Em publicação na rede social X nesta segunda-feira (27), o parlamentar pontuou que “nem a tarifa tiraram”, em referência ao imposto de 50% aplicado por Washington sobre produtos brasileiros. A alíquota foi apelidada por ele de “Tarifa-Moraes”, numa crítica ao ministro do Supremo Tribunal Federal (STF) Alexandre de Moraes.

Eduardo também lembrou que continuam em vigor os cancelamentos de vistos de autoridades brasileiras e as sanções impostas ao país com base na Lei Magnitsky. Segundo o congressista, ele jamais solicitou a adoção de tarifas, mas elas teriam sido resultado de “comportamento autoritário das instituições brasileiras”.

No mesmo texto, o deputado, que reside nos Estados Unidos, encerrou com o apelo: “anistia já”.

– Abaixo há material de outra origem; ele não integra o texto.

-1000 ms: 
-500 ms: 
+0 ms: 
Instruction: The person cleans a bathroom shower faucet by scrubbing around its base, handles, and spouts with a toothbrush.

Ação no STF e críticas ao governo

Eduardo Bolsonaro responde, no Supremo, a processo por suspeita de coação no curso de investigação. A denúncia afirma que ele articulou possíveis punições a autoridades brasileiras para obter decisões favoráveis a si e a aliados, entre eles o ex-presidente Jair Bolsonaro (PL).

Enquanto isso, o governo brasileiro tenta negociar a suspensão da tarifa de 50% aplicada por Trump. A aproximação entre Lula e o mandatário norte-americano foi elogiada por setores da esquerda e recebeu críticas da oposição, que insiste na falta de “avanços concretos”.